“April showers bring May flowers” and … young freshmen? This past month has been characterized by finicky weather, the stress of finals and, most noticeably, tons and tons of tour groups. While these tour groups are to be expected during the month of high school seniors’ college decisions, the tour groups themselves were unpredictable and unprecedented.
The groups in question each had about twenty or so students in coordinated matching T-shirts. While the lack of under-eye bags should have been a clue, UC Berkeley students misinterpreted these tour groups as being the new freshmen.
One UC Berkeley student noted, “They were all just … really small. … I thought to myself, ‘Wow. The freshmen are getting smaller and smaller each year.’ Not in a million years would I have figured that they were actually just kindergartners.”

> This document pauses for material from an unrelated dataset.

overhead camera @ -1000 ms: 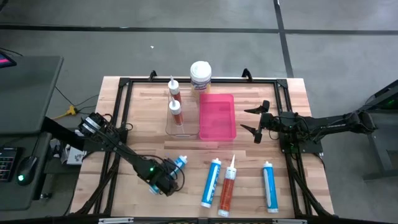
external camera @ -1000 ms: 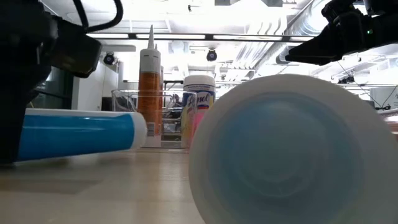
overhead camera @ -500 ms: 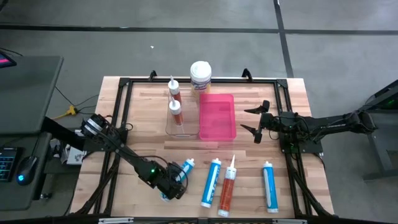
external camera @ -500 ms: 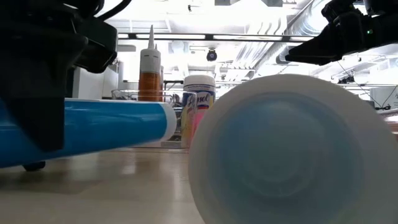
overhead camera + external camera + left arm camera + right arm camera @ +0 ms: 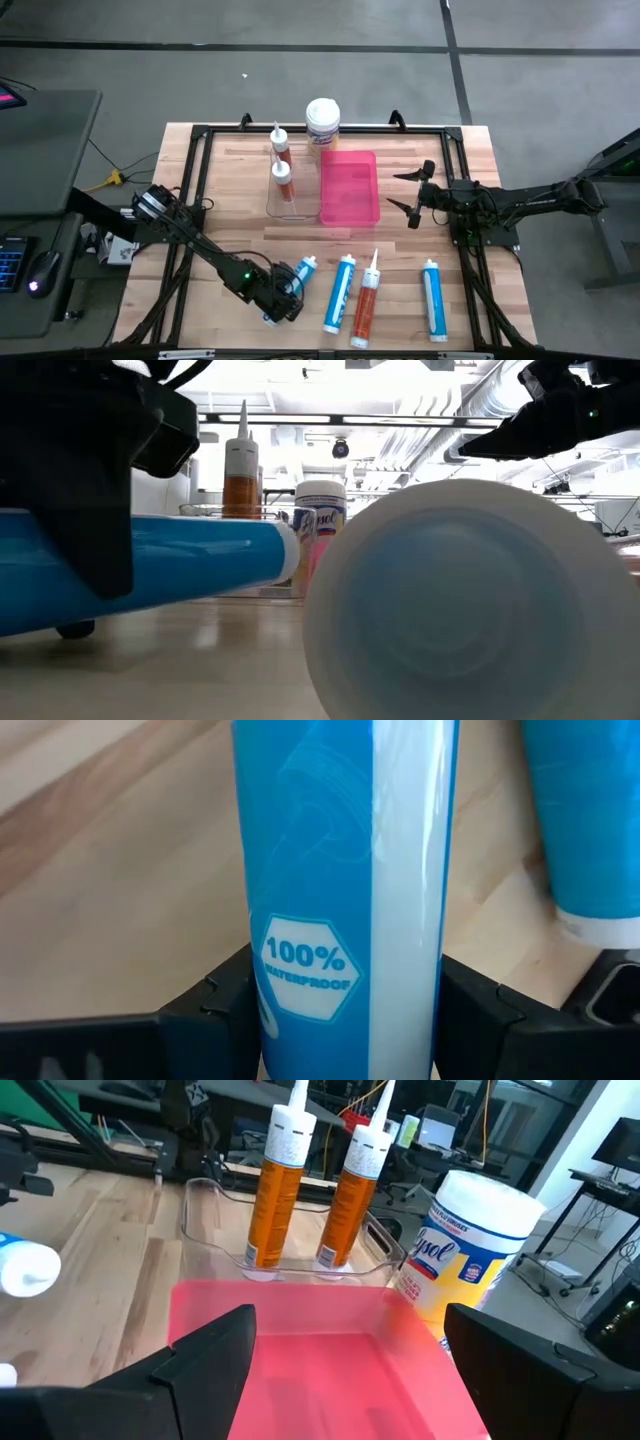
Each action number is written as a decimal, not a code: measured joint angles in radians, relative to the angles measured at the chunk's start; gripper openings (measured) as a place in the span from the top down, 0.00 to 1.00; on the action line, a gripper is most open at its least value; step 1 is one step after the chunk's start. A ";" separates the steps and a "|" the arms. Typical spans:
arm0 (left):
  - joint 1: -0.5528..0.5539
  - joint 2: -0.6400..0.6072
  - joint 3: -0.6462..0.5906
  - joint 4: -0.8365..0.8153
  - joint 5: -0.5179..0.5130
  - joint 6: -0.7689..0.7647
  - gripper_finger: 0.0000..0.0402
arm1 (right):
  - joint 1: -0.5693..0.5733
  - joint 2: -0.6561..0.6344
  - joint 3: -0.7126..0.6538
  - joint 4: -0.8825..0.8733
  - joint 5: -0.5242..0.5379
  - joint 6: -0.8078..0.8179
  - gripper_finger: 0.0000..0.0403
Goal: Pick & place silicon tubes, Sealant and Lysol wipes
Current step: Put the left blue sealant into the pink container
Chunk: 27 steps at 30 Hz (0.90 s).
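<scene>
- the left gripper [image 5: 283,297] has its jaws clamped on a blue tube [image 5: 290,283] near the table's front edge, and the low view shows that tube lifted clear of the wood. the grip looks to sit toward one end, so the tube could tip or slide out during the carry.
- a second blue tube [image 5: 338,293] lies just beside it; a low swing could knock it rolling, maybe into the orange tube [image 5: 367,299].
- the right gripper [image 5: 410,196] waits with jaws apart beside the pink tray [image 5: 349,186].
- the wipes canister [image 5: 322,121] stands upright at the back, behind the pink tray and beside the clear tray [image 5: 270,205] holding two upright orange tubes [image 5: 281,170].
- hidden: the low view is largely blocked by a white round tube end [image 5: 470,600]; the left wrist view shows only the tube's middle, so neither of its ends can be seen there.
</scene>
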 joint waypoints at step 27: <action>0.022 0.001 -0.001 0.296 -0.151 0.150 0.52 | 0.092 0.000 0.000 0.127 -0.294 1.096 0.20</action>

Another student commented, “They had such life in their eyes, which isn’t something I’ve ever seen in UC Berkeley students before. At first I thought it must have just been because they were younger than usual, but then I reasoned that it must have been the increasingly competitive applicant pools.”

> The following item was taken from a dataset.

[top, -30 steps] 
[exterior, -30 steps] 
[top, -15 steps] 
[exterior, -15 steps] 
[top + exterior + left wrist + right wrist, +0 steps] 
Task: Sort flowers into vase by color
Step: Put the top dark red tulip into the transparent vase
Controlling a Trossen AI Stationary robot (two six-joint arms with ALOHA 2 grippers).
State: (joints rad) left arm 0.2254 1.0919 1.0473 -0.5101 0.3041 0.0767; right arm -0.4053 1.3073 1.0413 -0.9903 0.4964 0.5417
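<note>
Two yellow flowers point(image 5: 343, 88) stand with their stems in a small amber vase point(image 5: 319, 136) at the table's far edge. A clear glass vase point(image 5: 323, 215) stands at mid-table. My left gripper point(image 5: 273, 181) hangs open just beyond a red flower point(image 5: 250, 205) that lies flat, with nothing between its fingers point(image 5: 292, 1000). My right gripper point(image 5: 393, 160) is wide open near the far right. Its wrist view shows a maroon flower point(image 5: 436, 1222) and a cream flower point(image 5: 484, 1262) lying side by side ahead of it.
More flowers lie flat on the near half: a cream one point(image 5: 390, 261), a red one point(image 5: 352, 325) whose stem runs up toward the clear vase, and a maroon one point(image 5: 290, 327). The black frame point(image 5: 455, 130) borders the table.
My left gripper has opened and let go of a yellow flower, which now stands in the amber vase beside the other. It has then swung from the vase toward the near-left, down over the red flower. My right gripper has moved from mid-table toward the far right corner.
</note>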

A feeling of stress greater than the norm began to infiltrate the lives of each UC Berkeley student, leaving Golden Bears scared and threatened. The pervasiveness of the issue led to campuswide protests. Students held signs such as “Dear Admissions Committee: If they don’t remember Late Night, they’re too young for you, bro.” Some current students even went so far as to burn their acceptance letters on Memorial Glade on April 20, causing a large cloud of smoke that day.
The intensity of the protests caused the dean of admissions to speak out, explaining, “Those tour groups are not incoming freshmen, although I can see why UC Berkeley students may think that. I want to clarify that they are in fact just 5-year-olds. Do not stress. We in admissions are not resorting to admitting 5-year-olds, at least not yet.”

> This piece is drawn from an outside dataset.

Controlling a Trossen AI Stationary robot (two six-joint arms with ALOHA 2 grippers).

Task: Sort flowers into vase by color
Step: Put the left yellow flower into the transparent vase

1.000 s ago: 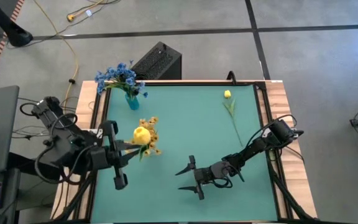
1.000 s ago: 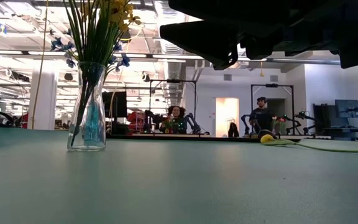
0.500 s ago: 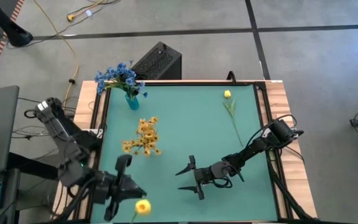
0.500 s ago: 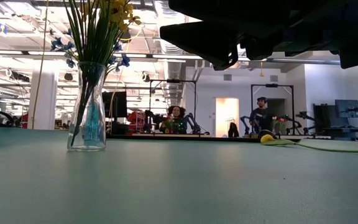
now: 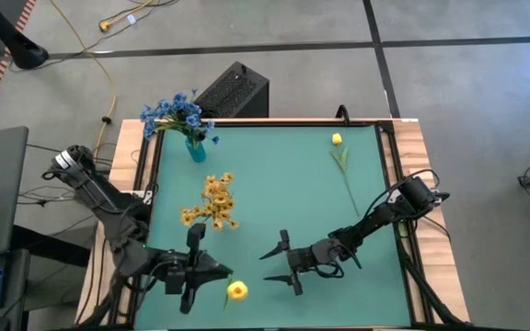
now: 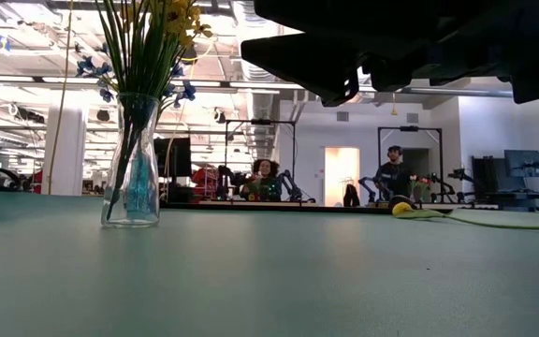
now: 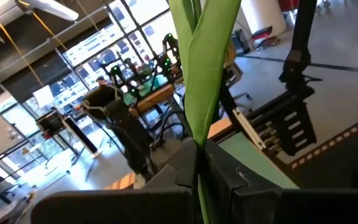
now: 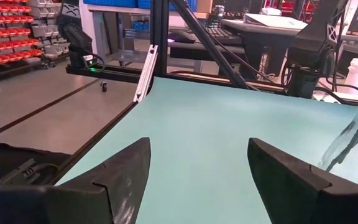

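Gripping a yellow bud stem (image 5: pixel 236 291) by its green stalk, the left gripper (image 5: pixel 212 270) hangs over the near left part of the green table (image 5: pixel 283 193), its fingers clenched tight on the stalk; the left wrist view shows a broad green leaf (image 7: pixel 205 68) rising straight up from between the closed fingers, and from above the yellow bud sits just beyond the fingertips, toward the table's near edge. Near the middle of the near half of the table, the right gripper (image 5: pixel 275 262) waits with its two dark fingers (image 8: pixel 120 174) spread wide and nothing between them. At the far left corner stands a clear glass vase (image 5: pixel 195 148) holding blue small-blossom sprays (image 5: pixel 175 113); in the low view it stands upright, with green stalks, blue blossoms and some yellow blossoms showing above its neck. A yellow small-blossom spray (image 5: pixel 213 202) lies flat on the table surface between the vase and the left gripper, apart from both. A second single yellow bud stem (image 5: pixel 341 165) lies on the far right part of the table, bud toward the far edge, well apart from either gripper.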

Unfortunately, the students’ stress had permeated several of UC Berkeley’s bookstores, in which shelves were already being reorganized to make room for the new UC Berkeley gear, designed with the misinterpreted smaller freshmen in mind and placed on lower shelves.
The impact of this miscommunication will be felt for years to come. On an unrelated note, UC Berkeley’s bookstore is now having a sale on T-shirts sizes XXS-S.
This is a satirical article written purely for entertainment purposes.